Taipei, May 23 (CNA) The United States President Joe Biden on Monday said the U.S. would defend Taiwan if the latter was attacked by China, marking his latest remarks on Taiwan's defense that appear to deviate from Washington's longstanding policy of "strategic ambiguity" on the issue.
Biden, speaking in Tokyo on the second day of his visit to Japan, said "yes" when asked if he was willing to get involved militarily to defend Taiwan if China invaded. "That's the commitment we made," he added.
"We agree with the One-China policy, we signed onto it and all the attendant agreements made from there," Biden added.
"But the idea that it could be taken by force, just taken by force, is just not -- it's just not appropriate. It will dislocate the entire region and be another action similar to what happened in Ukraine."
At the same time, Biden said that U.S. policy toward Taiwan "has not changed at all."
A White House spokeswoman later repeated that comment after Biden's remarks, saying the president reiterated "our One China Policy" and "our commitment under the Taiwan Relations Act to provide Taiwan with the military means to defend itself."
Biden made the remarks during a post-summit press briefing with Prime Minister Kishida Fumio in Tokyo.
Over the past few decades, the U.S. has intentionally maintained a stance characterized as "strategic ambiguity" when asked whether it would come to Taiwan's defense in the event of an attack by China. This is intended to deter Beijing from attempting an invasion, without the U.S. committing itself to war.
Since taking office in January 2021, however, Biden has repeatedly used language that appears to diverge from this longstanding policy.
In August 2021, Biden told ABC News that the U.S. had "made a sacred commitment" to defend its NATO allies, and the same held for Taiwan.
At a CNN town hall event in October, 2021, a participant referred to recent reports that China had tested a hypersonic missile. He asked Biden if he could "vow to protect Taiwan," and what he would do to keep up with China's military development.
President Biden replied "Yes and yes."
He was then asked a second time by CNN anchor Anderson Cooper if the U.S. would come to Taiwan's defense in the event of an attack by China. Biden replied: "Yes, we have a commitment to do that."
On both occasions, administration officials later walked back the comments and signaled that America's Taiwan policy had not changed.
Meanwhile, Biden and Kishida on Monday also reiterated Washington and Tokyo's stance on ensuring peace and stability in the Taiwan Strait.

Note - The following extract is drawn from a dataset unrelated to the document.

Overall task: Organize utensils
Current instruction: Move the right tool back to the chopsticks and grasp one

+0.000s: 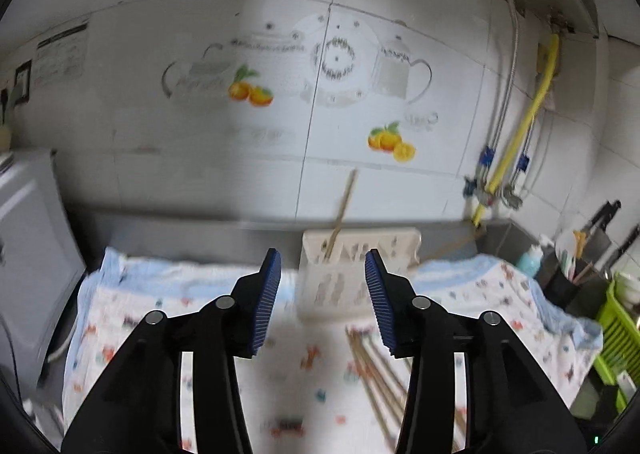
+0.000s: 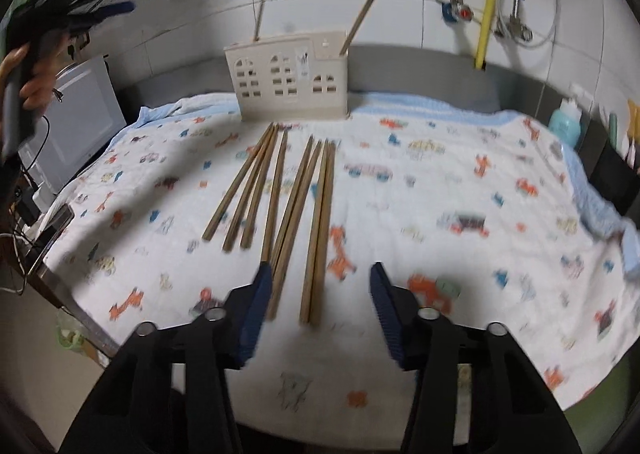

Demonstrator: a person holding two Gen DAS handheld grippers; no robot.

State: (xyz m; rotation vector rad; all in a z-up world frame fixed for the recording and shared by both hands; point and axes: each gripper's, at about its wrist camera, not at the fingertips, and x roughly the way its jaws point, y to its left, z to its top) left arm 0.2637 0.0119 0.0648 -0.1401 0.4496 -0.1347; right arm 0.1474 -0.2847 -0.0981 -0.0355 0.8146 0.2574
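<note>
Lowest in the right wrist view, right claw [image 2: 320, 310] spread wide, holding nothing, just above near ends of brown wooden chopsticks [image 2: 288, 206] lying loose at frame centre on white cartoon-print cloth [image 2: 460, 190]. Behind them, upper centre, cream plastic house-shaped holder [image 2: 286, 78] with two chopsticks upright inside. In the left wrist view, left claw [image 1: 322, 298] equally wide, empty, raised before that holder.

A grey counter [image 2: 420, 66] runs along the tiled wall across the upper middle of the right wrist view. A white cloth [image 2: 440, 190] printed with small animals and cars, blue-edged, covers most of it. On the cloth, at centre, lie wooden chopsticks [image 2: 296, 198] in a loose fan; just above them stands a cream utensil holder [image 2: 288, 82].
</note>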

"We stressed the importance of ensuring peace and stability in the Taiwan Strait, which is an essential element for the peace and prosperity of the international community. We also urged for a peaceful solution to the cross-strait issue," Kishida said at the same press briefing.
A post summit joint statement also noted the importance of peace and stability across the Taiwan Strait "as an indispensable element in security and prosperity in the international community."
Asked to comment on Biden's latest comments and the joint statement, Taiwan's Ministry of Foreign Affairs (MOFA) spokeswoman Joanne Ou (歐江安) expressed the government's gratitude toward Biden and his administration for reaffirming its rock-solid support for the country.
The latest comments once again highlight the fact that China's increasing threat across the Taiwan Strait has raised widespread concern in countries around the world, Ou said.
She added that Taiwan will continue to work with the U.S., Japan and other like-minded countries, while beefing up its self-defense capabilities to jointly safeguard the rules-based international order in the Indo-Pacific region.